5

I have a bunch of strings that look like this:

mc_gross=22.99invoice=ff1ca57d9fa80cf93e6b300dd7f063e1protection_eligibility=Ineligibleaddress_status=confirmedpayer_id=SGA8X3TX9HCVYtax=0.00address_street=155 5th ave sepayment_date=16:08:28 Nov 15, 2010 PSTpayment_status=Completedcharset=windows-1252address_zip=98045first_name=jackobmc_fee=1.08address_country_code=USaddress_name=john martinnotify_version=3.0custom=ff1ca5asdf7d9fa80cf93e6b300dd7f063e1payer_status=unverifiedbusiness=gold-me@hotmail.comaddress_country=United Statesaddress_city=north bendquantity=1verify_sign=AZussRXZRkuk7frhfirfxxTkj0BDJGA2dJF3eF263eEsjLixS.xRxCzfaYLpayer_email=me@gmail.comtxn_id=4DU53818WJ271531Mpayment_type=instantlast_name=Martinaddress_state=WAreceiver_email=cravbill@hotmail.compayment_fee=1.08receiver_id=QG8JPB4RZJGG4txn_type=web_acceptitem_name=Some item of consequenceSpecifiemc_currency=USDitem_number=G10W151residence_country=UShandling_amount=0.00transaction_subject=ff1ca57d9fad80cf93e6b300dd7f063e1payment_gross=22.99shipping=0.00

What is the best way to parse this?
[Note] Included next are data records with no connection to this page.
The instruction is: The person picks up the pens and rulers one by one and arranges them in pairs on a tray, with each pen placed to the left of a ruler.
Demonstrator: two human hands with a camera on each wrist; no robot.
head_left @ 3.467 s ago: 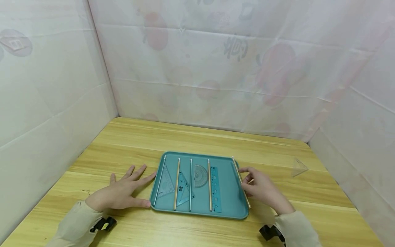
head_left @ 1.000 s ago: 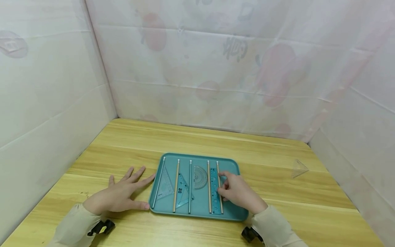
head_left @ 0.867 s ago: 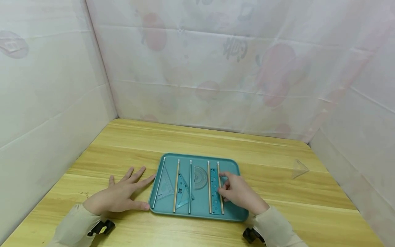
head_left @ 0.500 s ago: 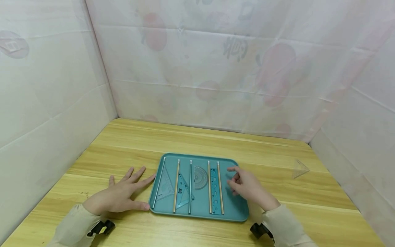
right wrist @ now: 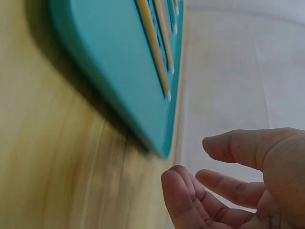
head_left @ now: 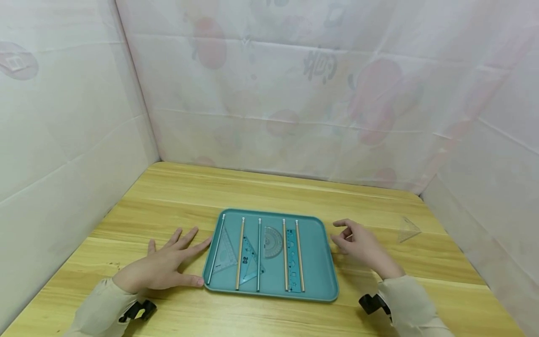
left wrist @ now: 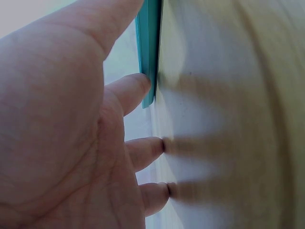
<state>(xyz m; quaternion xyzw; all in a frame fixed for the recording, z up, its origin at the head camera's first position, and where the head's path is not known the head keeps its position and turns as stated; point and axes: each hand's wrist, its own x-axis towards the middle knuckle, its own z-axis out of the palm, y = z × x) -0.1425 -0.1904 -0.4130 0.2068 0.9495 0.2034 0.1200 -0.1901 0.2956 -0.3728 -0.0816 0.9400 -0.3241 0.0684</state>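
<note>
My left hand [head_left: 162, 267] spreads its fingers on the table, thumb and index finger at the left edge of the teal tray [head_left: 320, 262]. In the left wrist view its fingertips touch the wood and the tray's side [left wrist: 148, 52]. My right hand [head_left: 364, 245] hovers just right of the tray, fingers loosely bent around nothing. Inside the tray lie several pencils, among them a yellow pencil [head_left: 300, 257] along the right side of a blue ruler [head_left: 293, 262]. A clear set square [head_left: 225, 255], a blue set square [head_left: 251, 262] and a clear protractor [head_left: 273, 242] lie between the pencils.
Another clear set square [head_left: 408, 230] lies on the wooden table [head_left: 261, 187], beyond my right hand. Pale printed cloth [head_left: 269, 93] walls in the table at the back and sides.
The right hand brought the rightmost yellow pencil from the tray's right rim to beside the blue ruler, let go, then drew back rightward off the tray. The left hand stayed in place.
</note>
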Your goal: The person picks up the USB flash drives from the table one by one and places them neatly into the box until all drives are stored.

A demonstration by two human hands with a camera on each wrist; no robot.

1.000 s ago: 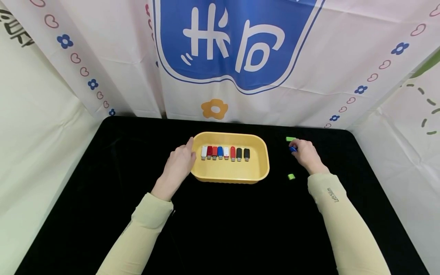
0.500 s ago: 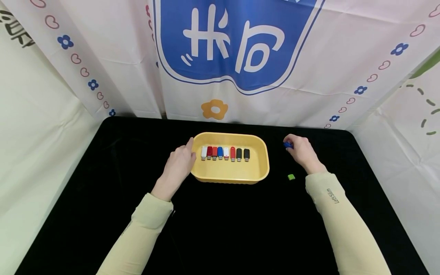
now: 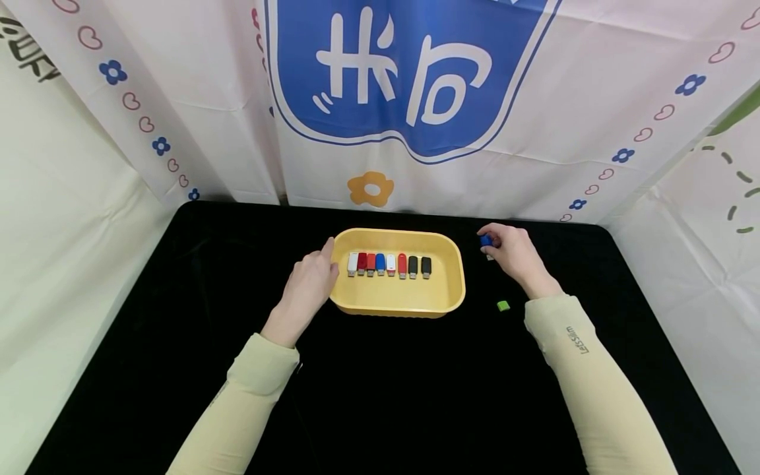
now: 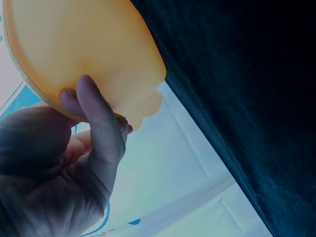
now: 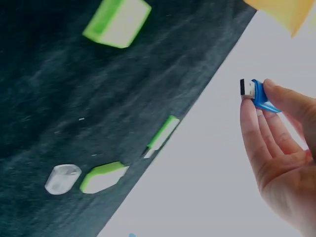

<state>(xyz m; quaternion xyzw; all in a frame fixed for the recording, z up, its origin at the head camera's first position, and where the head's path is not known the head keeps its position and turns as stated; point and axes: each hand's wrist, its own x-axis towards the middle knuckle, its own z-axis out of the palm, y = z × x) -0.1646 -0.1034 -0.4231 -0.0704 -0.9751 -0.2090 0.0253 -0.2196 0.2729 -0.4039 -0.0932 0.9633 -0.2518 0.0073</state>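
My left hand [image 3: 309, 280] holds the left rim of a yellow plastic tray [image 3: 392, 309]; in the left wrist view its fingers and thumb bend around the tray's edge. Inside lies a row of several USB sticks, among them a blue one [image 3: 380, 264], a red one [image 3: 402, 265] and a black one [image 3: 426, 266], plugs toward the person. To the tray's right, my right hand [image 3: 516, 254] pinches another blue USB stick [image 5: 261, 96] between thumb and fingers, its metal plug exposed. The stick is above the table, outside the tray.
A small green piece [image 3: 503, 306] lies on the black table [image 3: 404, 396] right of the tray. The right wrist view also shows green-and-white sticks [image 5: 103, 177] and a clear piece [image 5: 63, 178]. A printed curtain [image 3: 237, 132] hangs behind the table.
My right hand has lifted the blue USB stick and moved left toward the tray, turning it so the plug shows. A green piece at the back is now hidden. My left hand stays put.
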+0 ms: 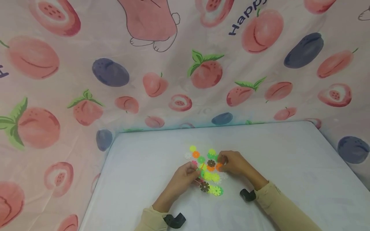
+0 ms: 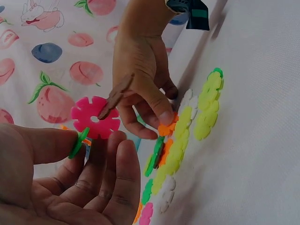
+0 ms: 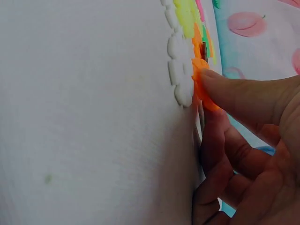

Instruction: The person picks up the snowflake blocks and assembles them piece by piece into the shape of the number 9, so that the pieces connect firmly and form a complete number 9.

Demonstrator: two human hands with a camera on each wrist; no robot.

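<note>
My left hand (image 1: 185,175) is held above the left side of a group of notched plastic discs. Between its thumb and fingers it pinches a green notched disc (image 2: 78,143), seen nearly edge-on in the left wrist view. Joined to that is a pink notched disc (image 2: 107,125), and a brown disc (image 2: 116,96) sticks out from the pink one. At the group's right side, my right hand (image 1: 236,164) pinches an orange notched disc (image 3: 199,77) between thumb and fingers, low over the tabletop. White discs (image 3: 180,65) lie right beside it.
More discs lie close together, among them a yellow disc (image 1: 192,148), a brown disc (image 1: 204,186) and a green disc (image 1: 201,159). They lie on a white-covered table (image 1: 138,166). A fruit-print cloth (image 1: 162,61) hangs behind and to both sides.
</note>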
You'd figure the people who created it would have put some kind of break in it...

Anyhow, any help would be greatly appreciated.

Edit:

I appreciate everyone's post. I was wondering if I could do something like this:

  1. Create a list of tags. ex. mc_gross=, first_name=, ...
  2. Do a replace in the string: thestring.replace("first_name","\r\nfirst_name") I'm thinking this will give me the breaks I need to parse it further.

What do you think?

8
  • 1
    Wow. What were they thinking?
    – BoltClock
    Commented May 9, 2011 at 4:51
  • 2
    Check with the people that created this, there must be something wrong. Are you sure there is not a CR/LF between each key/value pair? Commented May 9, 2011 at 4:52
  • 3
    so this is a list of name/value pairs but there isn't any kind of separators between the pairs??? Do you have the option of going back to the people that gave you this and ask: 1) if they can put a delimiter and 2) what were they smoking when they created this.
    – DXM
    Commented May 9, 2011 at 4:53
  • i don't see any way you can parse this as there is no deliminator between field name and data. But if you HAD to parse these as is, the only suggestion i could make would be to use a dictionary to find word boundaries and work back from the "=" to figure where the field names start, since all the field names seem to have "_". Commented May 9, 2011 at 4:53
  • 3
    Wow, this would be no simple task to parse. You need to go find out who wrote this and start cracking skulls. Commented May 9, 2011 at 4:53

4 Answers 4

3

Unless this is fixed width (highly doubt it), I would say you are going to need to get a list of the keywords that indicate a field. Put them in a database (SQL, XML, CSV, etc. - doesn't really matter where) and then use them to parse the file. Hopefully this will come in the same order and it won't leave any tags out. If so, do a Substring that finds the value from the end of the equals sign after your tag to the beginning of the next tag in line. That will give you the value that corresponds to the appropriate tag.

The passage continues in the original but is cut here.